この記事では、労働契約法の目的と5つの基本原則について解説します。
労働契約法とは
労働契約法とは、労働契約に関する基本的なルールを定めた法律です(2008年・平成20年施行)。
労働基準法のような「罰則」はありませんが、裁判などでの「判断基準(民事ルール)」となります。
目的(第1条)
労働契約法の目的は、労働者及び使用者の自主的な交渉の下で、労働契約が合意により成立・変更されるという基本原則の下、合理的な労働条件の決定・変更が円滑に行われるようにすることです。
労働契約の5つの原則(第3条)
労働契約には、次の5つの原則があります。
①労使対等の原則
②均衡考慮の原則 就業の実態に応じて均衡を考慮します。
③仕事と生活の調和への配慮の原則
④信義誠実の原則
⑤権利濫用の禁止
この「権利濫用の禁止」が、後の第14条(出向)、第15条(懲戒)、第16条(解雇)の判断基準につながる重要な柱となります。
労働契約の成立(第6条)
労働契約は、労働者が使用者に使用されて労働し、使用者がこれに対して賃金を支払うことについて合意することによって成立します。
書面の作成は成立要件ではありません(合意のみで成立)。
つまり「働きます」「雇います(給与を払います)」という口頭の合意のみでも、労働契約は成立します。
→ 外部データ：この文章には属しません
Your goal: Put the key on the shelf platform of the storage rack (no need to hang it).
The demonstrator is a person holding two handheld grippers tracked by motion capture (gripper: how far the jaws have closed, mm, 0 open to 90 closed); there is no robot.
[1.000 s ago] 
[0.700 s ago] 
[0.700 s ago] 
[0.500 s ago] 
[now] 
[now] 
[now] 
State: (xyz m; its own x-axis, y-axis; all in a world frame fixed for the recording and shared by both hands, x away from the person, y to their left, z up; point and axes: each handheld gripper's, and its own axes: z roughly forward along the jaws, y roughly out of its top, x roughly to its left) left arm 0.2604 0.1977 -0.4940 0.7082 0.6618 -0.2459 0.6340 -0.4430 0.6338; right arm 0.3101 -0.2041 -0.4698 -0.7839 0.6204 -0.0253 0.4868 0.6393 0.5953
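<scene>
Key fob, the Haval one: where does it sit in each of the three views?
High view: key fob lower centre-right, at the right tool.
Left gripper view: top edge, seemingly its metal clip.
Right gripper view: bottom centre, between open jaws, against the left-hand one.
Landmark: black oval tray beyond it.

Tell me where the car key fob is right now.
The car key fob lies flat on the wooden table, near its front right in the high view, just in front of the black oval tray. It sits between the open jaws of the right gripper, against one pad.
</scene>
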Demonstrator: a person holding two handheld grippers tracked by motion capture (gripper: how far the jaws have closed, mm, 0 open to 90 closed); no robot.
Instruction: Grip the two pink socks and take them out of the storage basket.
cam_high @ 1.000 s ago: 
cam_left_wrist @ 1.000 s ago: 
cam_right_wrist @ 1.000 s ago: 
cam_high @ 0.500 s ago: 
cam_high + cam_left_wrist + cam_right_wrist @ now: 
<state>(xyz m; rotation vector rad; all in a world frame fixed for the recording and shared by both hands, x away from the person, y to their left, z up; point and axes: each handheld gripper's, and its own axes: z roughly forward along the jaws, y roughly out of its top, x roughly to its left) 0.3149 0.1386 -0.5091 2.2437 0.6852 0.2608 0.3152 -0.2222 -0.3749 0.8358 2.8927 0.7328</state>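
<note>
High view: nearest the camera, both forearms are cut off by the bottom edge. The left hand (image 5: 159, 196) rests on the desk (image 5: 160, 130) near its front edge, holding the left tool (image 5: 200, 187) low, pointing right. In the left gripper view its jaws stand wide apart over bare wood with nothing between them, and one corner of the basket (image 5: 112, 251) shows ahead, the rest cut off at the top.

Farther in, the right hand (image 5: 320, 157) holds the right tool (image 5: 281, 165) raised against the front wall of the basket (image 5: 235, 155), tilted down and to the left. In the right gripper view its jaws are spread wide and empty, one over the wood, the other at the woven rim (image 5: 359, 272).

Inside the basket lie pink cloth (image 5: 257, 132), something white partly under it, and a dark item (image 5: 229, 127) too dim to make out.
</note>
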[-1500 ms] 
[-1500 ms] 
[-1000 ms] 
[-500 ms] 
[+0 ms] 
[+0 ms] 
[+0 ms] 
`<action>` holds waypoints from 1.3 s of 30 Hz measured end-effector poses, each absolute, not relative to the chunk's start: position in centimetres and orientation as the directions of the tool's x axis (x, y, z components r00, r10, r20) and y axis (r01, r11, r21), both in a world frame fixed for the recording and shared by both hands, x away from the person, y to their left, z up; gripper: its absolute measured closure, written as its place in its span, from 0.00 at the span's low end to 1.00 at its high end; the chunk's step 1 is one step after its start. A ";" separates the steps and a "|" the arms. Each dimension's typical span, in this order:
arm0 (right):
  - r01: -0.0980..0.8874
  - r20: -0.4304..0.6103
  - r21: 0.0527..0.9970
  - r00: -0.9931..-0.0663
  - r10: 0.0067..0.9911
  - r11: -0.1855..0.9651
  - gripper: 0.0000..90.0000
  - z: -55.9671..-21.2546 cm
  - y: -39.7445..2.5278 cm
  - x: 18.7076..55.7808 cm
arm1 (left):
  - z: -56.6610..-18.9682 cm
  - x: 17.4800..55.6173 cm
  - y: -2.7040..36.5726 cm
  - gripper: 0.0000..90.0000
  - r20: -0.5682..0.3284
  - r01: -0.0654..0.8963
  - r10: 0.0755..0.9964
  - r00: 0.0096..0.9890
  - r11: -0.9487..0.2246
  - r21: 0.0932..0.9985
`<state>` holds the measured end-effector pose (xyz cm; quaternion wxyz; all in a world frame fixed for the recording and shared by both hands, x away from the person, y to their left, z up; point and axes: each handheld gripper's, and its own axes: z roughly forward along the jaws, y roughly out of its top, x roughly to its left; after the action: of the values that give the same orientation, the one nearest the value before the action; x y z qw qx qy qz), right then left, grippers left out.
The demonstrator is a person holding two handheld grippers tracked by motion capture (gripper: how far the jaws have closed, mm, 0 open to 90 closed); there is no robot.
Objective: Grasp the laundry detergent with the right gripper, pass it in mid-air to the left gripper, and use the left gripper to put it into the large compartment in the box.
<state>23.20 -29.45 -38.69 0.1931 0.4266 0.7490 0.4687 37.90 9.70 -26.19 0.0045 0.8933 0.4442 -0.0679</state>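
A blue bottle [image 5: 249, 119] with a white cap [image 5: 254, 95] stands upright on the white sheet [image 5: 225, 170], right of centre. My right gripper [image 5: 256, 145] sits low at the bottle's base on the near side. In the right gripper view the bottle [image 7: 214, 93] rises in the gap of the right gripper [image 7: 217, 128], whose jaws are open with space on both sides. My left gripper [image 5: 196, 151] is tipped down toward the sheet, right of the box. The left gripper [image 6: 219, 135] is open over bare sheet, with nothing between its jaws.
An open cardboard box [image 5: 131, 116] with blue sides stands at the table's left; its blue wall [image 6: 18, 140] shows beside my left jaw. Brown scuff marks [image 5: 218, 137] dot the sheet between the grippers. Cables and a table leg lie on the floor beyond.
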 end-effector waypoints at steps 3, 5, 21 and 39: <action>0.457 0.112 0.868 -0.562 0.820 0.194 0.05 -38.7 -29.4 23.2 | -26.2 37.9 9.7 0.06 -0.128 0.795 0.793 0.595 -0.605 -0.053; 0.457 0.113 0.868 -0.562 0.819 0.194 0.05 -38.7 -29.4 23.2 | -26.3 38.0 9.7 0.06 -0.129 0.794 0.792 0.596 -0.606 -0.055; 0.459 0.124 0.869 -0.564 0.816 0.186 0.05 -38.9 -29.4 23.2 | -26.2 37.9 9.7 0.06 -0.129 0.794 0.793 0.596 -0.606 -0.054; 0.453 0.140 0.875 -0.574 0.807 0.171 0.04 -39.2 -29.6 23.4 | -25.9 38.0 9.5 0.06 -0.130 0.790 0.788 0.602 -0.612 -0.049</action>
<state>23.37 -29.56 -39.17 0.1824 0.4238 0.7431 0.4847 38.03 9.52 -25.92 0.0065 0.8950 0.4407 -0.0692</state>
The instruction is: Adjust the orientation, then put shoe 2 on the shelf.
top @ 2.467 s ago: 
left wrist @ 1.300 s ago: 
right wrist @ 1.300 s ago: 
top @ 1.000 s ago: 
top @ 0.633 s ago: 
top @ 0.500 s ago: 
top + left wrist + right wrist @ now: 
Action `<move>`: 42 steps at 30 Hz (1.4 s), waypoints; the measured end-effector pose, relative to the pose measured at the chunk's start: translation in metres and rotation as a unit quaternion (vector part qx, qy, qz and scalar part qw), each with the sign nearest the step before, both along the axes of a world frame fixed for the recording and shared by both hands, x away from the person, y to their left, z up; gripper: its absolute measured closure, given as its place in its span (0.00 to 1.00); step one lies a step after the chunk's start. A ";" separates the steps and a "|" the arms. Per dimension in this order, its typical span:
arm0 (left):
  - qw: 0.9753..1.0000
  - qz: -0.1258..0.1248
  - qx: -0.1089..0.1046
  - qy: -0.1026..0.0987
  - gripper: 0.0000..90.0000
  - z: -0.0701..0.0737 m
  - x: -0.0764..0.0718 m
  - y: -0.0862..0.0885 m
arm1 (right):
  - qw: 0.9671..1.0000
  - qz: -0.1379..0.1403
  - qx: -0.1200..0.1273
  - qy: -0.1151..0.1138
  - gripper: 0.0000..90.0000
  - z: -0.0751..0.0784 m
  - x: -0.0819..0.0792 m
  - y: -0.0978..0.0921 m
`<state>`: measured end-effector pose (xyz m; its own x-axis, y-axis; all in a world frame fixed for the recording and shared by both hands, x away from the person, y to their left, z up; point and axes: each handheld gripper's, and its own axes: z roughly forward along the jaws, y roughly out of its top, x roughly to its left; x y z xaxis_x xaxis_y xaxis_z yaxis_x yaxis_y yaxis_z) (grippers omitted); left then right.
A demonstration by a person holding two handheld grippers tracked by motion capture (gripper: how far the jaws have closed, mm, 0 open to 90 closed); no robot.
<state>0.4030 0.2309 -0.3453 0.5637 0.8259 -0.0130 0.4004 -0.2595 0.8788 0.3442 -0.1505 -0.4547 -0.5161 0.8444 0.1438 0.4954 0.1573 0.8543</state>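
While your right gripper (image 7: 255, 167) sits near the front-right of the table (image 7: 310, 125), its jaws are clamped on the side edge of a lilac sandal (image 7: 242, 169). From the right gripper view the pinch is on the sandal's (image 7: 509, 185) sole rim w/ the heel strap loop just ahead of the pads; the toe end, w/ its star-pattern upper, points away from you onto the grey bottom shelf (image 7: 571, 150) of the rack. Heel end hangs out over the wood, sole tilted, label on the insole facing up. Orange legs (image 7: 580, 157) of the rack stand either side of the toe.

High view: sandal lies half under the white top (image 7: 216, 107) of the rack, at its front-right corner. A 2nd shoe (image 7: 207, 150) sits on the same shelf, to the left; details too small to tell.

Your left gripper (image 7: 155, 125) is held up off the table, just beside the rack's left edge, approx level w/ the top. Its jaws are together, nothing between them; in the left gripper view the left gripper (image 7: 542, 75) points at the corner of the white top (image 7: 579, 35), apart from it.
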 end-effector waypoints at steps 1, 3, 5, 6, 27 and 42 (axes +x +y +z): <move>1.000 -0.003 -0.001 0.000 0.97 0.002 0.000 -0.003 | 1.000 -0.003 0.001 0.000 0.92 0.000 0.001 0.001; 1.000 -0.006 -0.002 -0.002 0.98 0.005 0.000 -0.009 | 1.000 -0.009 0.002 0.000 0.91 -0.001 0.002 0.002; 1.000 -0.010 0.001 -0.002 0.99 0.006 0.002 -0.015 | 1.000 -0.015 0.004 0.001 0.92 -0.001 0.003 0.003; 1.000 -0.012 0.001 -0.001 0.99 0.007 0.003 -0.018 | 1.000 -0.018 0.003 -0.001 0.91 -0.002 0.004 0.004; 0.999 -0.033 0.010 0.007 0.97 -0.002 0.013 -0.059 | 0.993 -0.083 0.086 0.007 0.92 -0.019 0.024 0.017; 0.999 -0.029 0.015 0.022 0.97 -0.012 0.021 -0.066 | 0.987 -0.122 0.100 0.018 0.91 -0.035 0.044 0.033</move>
だからこそ、後から「言った・言わない」のトラブルにならないため書面での契約が重要なのです。
労働契約の内容の理解の促進(第4条)
使用者は、労働者に労働条件等をできる限り書面により確認するものとされています。
第4条に「できる限り書面」とありますが、これはあくまで努力義務です。ただし、労働基準法第15条では書面明示が義務化されていますので、実務上は「書面明示は義務」として運用します。
労働基準法第15条と労働契約法第4条の違い
- 労基法15条:絶対的明示事項(賃金、場所、時間など)を「通知」する義務
- 労契法4条:労働契約の内容(合意した中身)全体を「確認」する努力義務
むすび
労働契約法は、労働契約に関する民事ルールを定めた法律です。
労使対等、均衡考慮、仕事と生活の調和、信義誠実、権利濫用禁止の5つの原則があり、特に権利濫用禁止は出向・懲戒・解雇の判断基準となる重要な原則です。
労働契約は合意のみで成立しますが、トラブル防止のため書面での確認が重要です。
労働基準法が労働条件の通知を義務づけるのに対し、労働契約法は契約内容全体の確認を努力義務としています。
これから労働契約法の各論について順次解説していきます。